OpenClaw: Agent Permission Surfaces, Gated Code Install, and Onboarding Clarity

What Changed

OpenClaw shipped its v2026.5.10 beta series (beta.1 through beta.5, May 10--11, 2026) with a cluster of changes relevant to operators deploying agents in multi-channel and multi-user contexts.

Per-agent message send restrictions (tools.message.crossContext and tools.message.actions.allow overrides): sandboxed and public agents can now restrict their own message-send capabilities to the current conversation without changing the global bot policy. Combined, these two config keys let an operator deploy a public-facing agent with a deliberately limited action surface -- specifically, an agent that can only reply in the thread it was addressed in, with no cross-context message sends.

Gated skill archive upload (skills.install.allowUploadedArchives): an opt-in install path gated behind a config flag. When enabled, trusted Gateway clients can stage and install zip-backed skills. The gate is explicit and operator-owned: the code-install surface is closed by default.

Memory dreaming promotion cap: the gateway now compacts the oldest auto-promoted sections of MEMORY.md when memory exceeds the bootstrap budget, while preserving user-authored notes. The behavior change is that long-running OpenClaw agents no longer silently accumulate unlimited auto-memory; there is a bounded working set with a clear priority rule (user notes survive, oldest auto-promoted sections yield).

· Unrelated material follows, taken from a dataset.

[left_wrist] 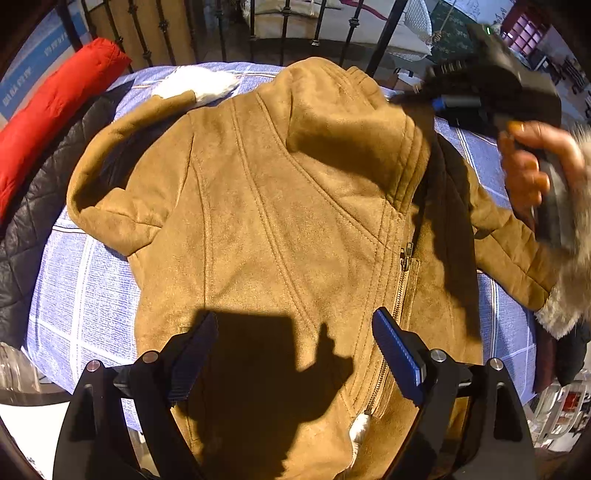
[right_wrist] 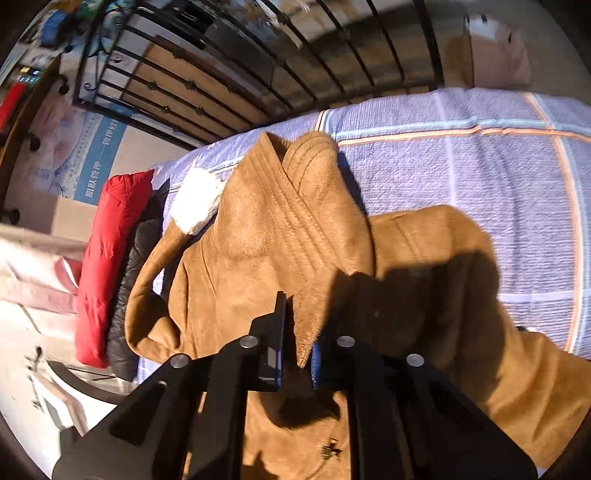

CLI onboarding wayfinding: the setup, onboarding, configure, and channel commands now explain the next useful command at each step rather than relying on terse labels. This is a low-drama change with high first-run impact: the most common OpenClaw support question is "what do I do after I run install?"

Voice channel allowlist (voice.allowedChannels): restricts voice joins and bot voice-state moves to configured channels. Operators running Discord voice deployments can now limit which channels the agent can join, rather than allowing voice everywhere in a server.

Transcript streaming (memory optimization): sessions now stream transcript reads rather than loading the full file into memory. Peak RSS delta for a 200 MiB synthetic transcript dropped from +252 MiB to +27 MiB -- roughly a 90% reduction. Long-running sessions that were previously memory-constrained are more viable.

Agent-to-agent turn limit extended: session.agentToAgent.maxPingPongTurns raised from a max of 10 to a max of 20 (default remains 5). Enables longer agent-to-agent exchanges for workflows that require multi-turn handoffs.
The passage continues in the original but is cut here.